The Telegram proposed:
Will implement safeguards to protect against non-U.S. private placement purchasers reselling Grams to U.S. purchasers in the future, including but not limited to imposing express contractual prohibitions as a precondition to non-U.S. private placement purchasers receiving Grams upon launch of the TON Blockchain and configuring the TON digital wallet to preclude U.S.-based addresses.

The Court see several problems with this proposal:

  • First, Telegram does not explain how the imposition of these new restrictions would be lawful modifications of the Gram Purchase Agreements entered into in 2018.
  • Second, and more fundamentally, the TON Blockchain was designed and is intended to grant anonymity to those who purchase or sell Grams.
  • Therefore, any restriction as to whom a foreign Initial Purchaser could resell Grams would be of doubtful real-world enforceability.
  • As to the TON Wallet, Telegram maintains that the TON Wallet is distinct from the TON Blockchain and is a useful but non-essential feature.
  • Telegram does not show how withholding the TON Wallet from self-reported U.S. users, who are otherwise anonymous and could simply disclaim having a U.S.-based address, would be efficacious or enforceable.
  • Further, Telegram’s new proposals are raised long after the preinjunction discovery period has closed and, as such, the SEC has been deprived of the opportunity to challenge their efficacy through expert testimony or other evidence.

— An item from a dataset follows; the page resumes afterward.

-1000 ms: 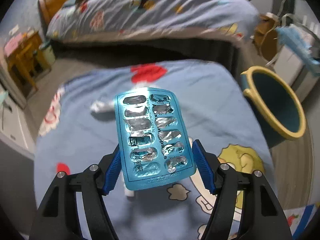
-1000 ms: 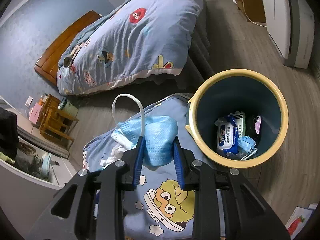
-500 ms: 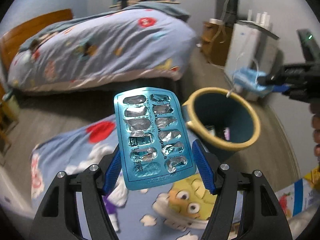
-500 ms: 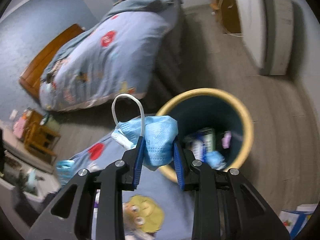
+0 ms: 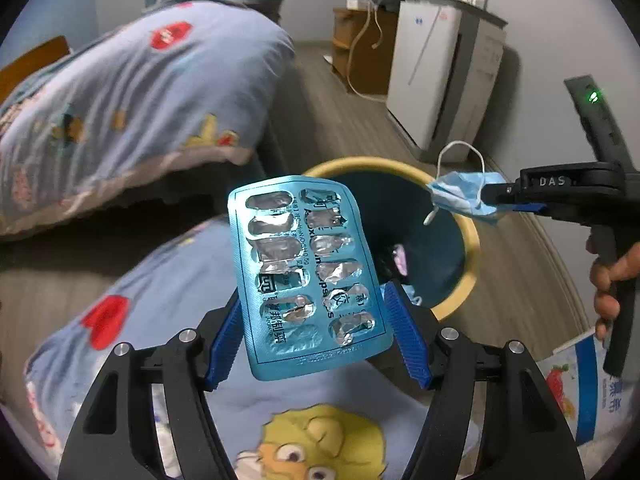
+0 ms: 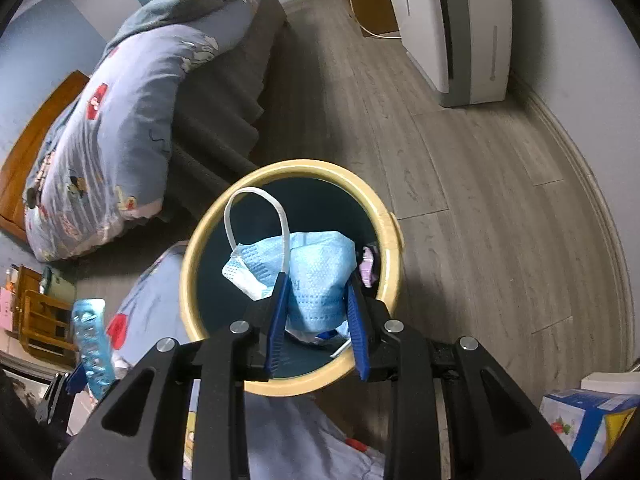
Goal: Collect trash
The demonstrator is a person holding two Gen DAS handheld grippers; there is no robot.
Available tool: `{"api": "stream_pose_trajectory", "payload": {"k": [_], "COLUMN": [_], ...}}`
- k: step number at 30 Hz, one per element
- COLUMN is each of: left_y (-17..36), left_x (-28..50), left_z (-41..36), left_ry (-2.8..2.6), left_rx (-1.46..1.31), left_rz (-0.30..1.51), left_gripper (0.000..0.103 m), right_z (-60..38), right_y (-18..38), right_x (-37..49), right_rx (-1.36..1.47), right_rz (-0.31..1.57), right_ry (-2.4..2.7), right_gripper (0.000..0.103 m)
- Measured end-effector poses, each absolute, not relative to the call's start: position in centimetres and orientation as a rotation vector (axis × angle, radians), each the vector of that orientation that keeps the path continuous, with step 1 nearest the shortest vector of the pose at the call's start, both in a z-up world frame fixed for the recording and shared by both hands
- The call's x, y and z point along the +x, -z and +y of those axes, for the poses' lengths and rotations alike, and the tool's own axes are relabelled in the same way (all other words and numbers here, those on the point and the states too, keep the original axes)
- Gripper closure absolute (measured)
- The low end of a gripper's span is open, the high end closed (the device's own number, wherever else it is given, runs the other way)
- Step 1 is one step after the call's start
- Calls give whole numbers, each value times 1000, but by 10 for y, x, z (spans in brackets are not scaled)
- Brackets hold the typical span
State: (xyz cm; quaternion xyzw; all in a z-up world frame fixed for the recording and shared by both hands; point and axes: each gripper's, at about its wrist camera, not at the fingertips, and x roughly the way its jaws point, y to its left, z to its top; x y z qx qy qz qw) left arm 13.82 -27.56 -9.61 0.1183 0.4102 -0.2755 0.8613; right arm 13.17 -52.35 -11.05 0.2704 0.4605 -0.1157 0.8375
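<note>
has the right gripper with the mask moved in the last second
Yes. The right gripper, shut on the face mask, has swung from over the blue bedding to above the open trash bin.

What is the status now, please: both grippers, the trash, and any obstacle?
Right gripper shut on face mask, over trash bin. Left gripper shut on blister pack, short of bin. Nothing blocks the opening.

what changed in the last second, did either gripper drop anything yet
Nothing dropped yet. The right gripper carried the blue face mask from above the cartoon blanket to over the mouth of the yellow-rimmed bin. The left gripper swung its empty blister pack from over the blanket toward the bin, which now sits right behind the pack. Both grips are unchanged, and the trash in the bin stays put.
</note>
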Motion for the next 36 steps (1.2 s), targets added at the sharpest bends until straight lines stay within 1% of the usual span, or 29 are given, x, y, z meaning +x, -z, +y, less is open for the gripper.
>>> {"api": "stream_pose_trajectory", "payload": {"k": [3,6,7,8,10,11,12,15,17,19,21,23,24,25,26,28,31,34,36], "left_y": [111,118,116,115,110,108,107,106,106,104,102,96,93,87,83,73,59,46,39], "left_x": [144,151,153,155,157,157,157,161,161,161,159,156,155,152,152,148,143,136,133], "left_z": [-295,-312,-317,-320,-324,-325,-325,-322,-316,-306,-296,-281,-273,-262,-252,-229,-189,-145,-120], "left_ry": [594,606,608,611,616,613,609,601,591,576,563,549,543,533,522,495,435,372,333], "left_rx": [278,312,317,319,318,318,315,302,289,280,273,264,257,247,239,226,224,213,206], "left_rz": [884,867,852,839,818,803,793,803,808,814,821,821,818,814,812,809,811,805,798], "left_gripper": [34,34,33,31,16,13,12,12,12,11,11,11,11,10,10,8,8,8,7], "right_z": [-527,-525,-526,-526,-527,-526,-526,-525,-524,-522,-518,-511,-508,-504,-500,-489,-470,-445,-429], "right_y": [117,116,115,112,108,107,107,107,107,106,105,102,100,98,96,88,77,67,63], "right_x": [134,137,138,138,139,140,141,143,144,145,147,149,150,152,154,157,160,163,166], "right_rx": [597,597,611,628,627,619,609,604,595,588,576,550,538,521,511,491,449,398,368], "right_rz": [985,974,962,945,925,921,924,931,936,938,940,943,944,943,941,924,905,890,888], "right_ry": [229,214,203,193,192,192,193,192,199,198,196,193,190,186,182,160,125,98,76], "right_gripper": [75,72,63,49,41,41,41,40,35,33,30,24,23,21,16,12,11,7,7]}}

The court stated at the end:

The language including a prohibition on “delivering Grams to any person or entity or taking any other steps to effect any unregistered offer or sale of Grams” has been in the SEC’s motion since its inception. One would expect a party opposing a preliminary injunction to include an argument in its very fulsome submissions that the grant of the requested injunction would be needless, overbroad, unworkable, apply extraterritorially, or any other argument it wished.
In its opposition to the preliminary injunction, Telegram raised no objection to the form of the injunction and never cited the Morrison case.